TASK BRIEF:
Output the first line below and each one after it, exactly, up to and including the line holding "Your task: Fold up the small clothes". Pictures should not be copied.
[Opening ENTRIES SUPPLIED section]
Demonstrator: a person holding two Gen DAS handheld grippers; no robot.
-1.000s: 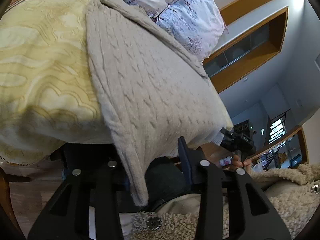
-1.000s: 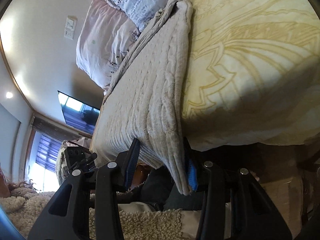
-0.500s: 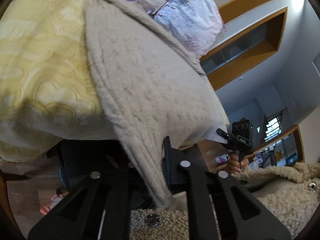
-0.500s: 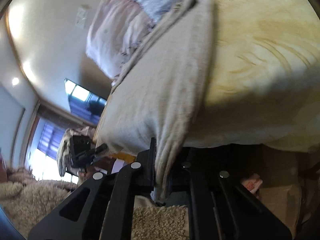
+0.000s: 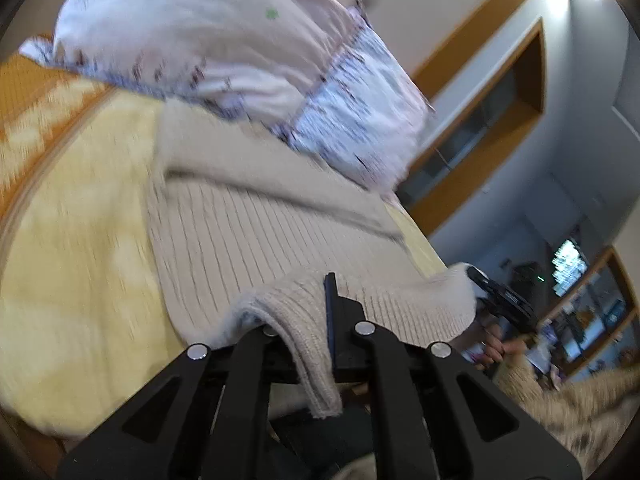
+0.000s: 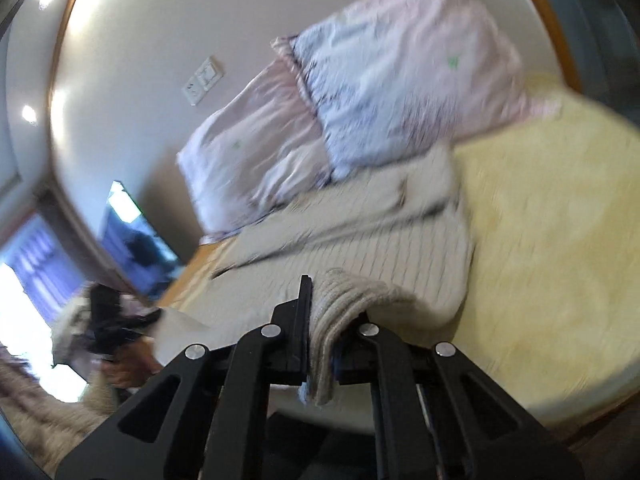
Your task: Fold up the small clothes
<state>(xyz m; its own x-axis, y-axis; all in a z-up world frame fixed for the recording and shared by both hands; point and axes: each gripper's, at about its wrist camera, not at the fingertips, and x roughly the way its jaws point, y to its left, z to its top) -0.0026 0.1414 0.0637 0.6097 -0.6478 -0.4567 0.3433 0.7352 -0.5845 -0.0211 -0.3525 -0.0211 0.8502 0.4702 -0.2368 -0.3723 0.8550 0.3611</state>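
Observation:
A beige ribbed knit sweater (image 5: 248,240) (image 6: 360,236) lies spread on a yellow bed cover (image 5: 80,248) (image 6: 552,240). My left gripper (image 5: 316,320) is shut on the sweater's near hem, which bunches up between its black fingers and hangs below them. In the right wrist view my right gripper (image 6: 328,320) is shut on the other hem corner, the knit folded over its jaws. Each gripper also shows in the other's view, the right gripper (image 5: 500,300) at the hem's far end and the left gripper (image 6: 108,320) at left. The hem is lifted off the bed edge.
Two pale floral pillows (image 5: 248,56) (image 6: 360,100) lie at the head of the bed behind the sweater. A wooden bed frame (image 5: 24,92) borders the cover. A person's fleece sleeve (image 5: 580,408) is at lower right. A wall with a switch plate (image 6: 202,80) stands behind.
Both grippers closed on the sweater's hanging hem and rose with it, lifting the hem above the bed edge. The views now look down the bed toward the pillows.

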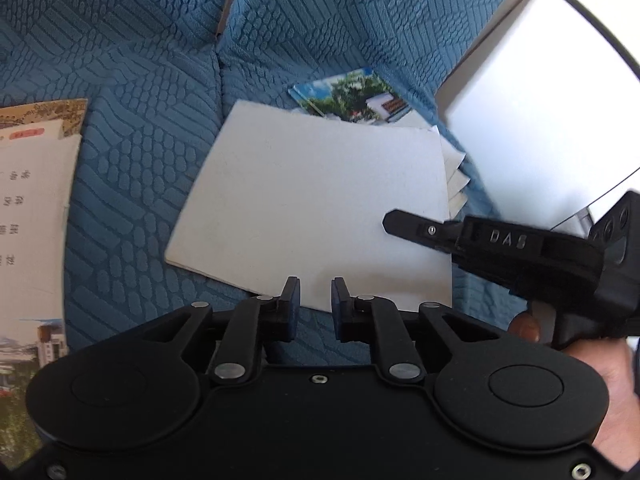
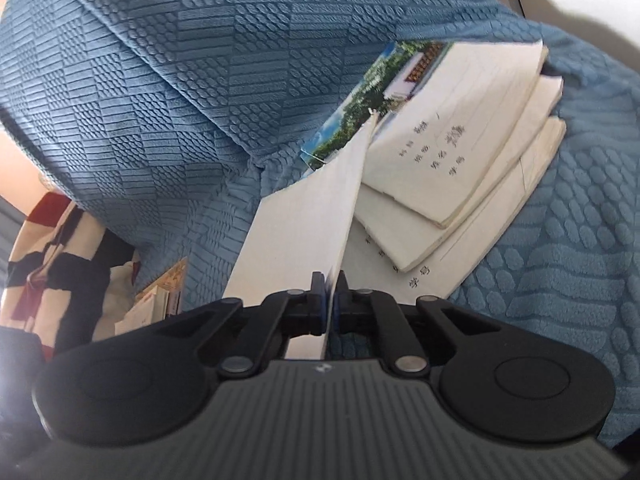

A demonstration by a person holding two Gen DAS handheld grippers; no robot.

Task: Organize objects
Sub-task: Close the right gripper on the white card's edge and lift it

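Note:
A white booklet (image 1: 312, 208) lies on the blue textured sofa cover (image 1: 152, 128), on top of a fanned stack of booklets (image 2: 460, 152) with a photo cover and printed lines. My right gripper (image 2: 330, 284) is shut on the white booklet's (image 2: 304, 232) near edge, and the cover stands tilted up off the stack. In the left wrist view the right gripper (image 1: 394, 222) reaches in from the right over the booklet's right edge. My left gripper (image 1: 316, 292) hovers at the booklet's near edge, with its pads a little apart and nothing pinched between them.
Another printed booklet (image 1: 32, 200) lies at the far left of the sofa. A white box-like surface (image 1: 540, 100) stands to the right. A red, black and cream patterned bag (image 2: 60, 260) sits at the left, with small booklets beside it. A hand (image 1: 600, 380) holds the right gripper.

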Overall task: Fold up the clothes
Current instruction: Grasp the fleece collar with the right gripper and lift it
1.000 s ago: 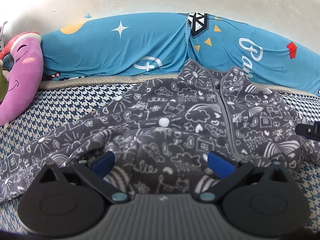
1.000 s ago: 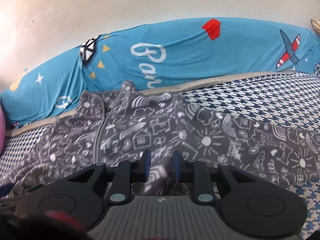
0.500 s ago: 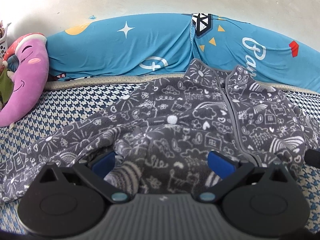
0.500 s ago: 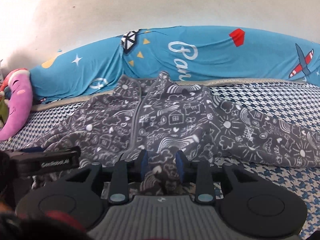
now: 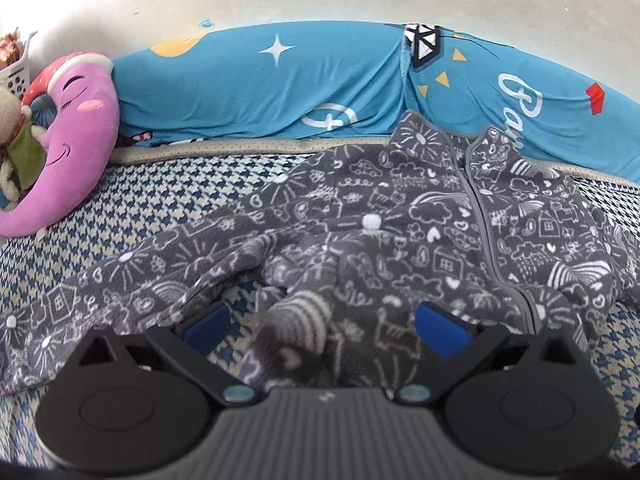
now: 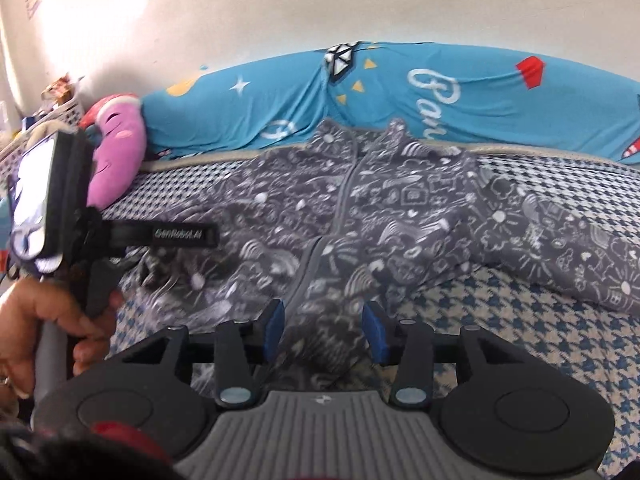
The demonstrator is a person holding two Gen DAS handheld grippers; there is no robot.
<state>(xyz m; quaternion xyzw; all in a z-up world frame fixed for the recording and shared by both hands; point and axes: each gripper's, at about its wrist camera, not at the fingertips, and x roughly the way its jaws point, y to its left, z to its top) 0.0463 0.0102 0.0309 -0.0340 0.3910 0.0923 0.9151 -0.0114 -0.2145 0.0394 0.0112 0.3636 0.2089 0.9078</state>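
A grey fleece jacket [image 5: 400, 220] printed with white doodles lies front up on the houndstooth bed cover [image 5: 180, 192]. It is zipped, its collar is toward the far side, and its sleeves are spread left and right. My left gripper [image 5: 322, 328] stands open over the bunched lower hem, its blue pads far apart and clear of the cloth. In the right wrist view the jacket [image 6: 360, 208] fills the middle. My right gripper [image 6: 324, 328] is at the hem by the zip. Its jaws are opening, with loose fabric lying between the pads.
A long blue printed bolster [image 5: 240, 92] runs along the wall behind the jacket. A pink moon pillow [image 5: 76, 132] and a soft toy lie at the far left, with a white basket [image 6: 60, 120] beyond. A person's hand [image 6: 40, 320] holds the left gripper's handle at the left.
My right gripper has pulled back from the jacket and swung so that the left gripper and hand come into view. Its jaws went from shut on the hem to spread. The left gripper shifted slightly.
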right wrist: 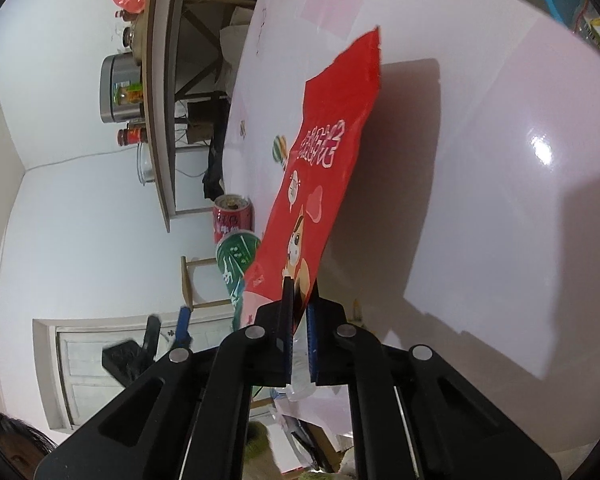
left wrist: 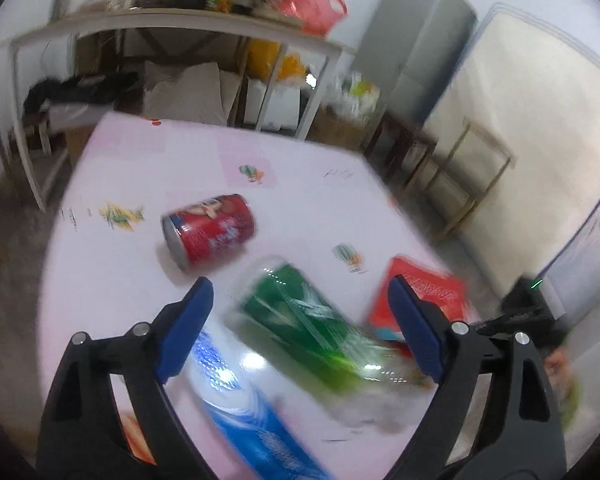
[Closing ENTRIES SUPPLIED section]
WRITTEN SOLUTION:
Demonstrator: a person holding two Gen DAS handheld grippers; no robot.
-1.000s: 
-1.000s: 
-0.500s: 
-0.500s: 
+0.000s: 
+0.000s: 
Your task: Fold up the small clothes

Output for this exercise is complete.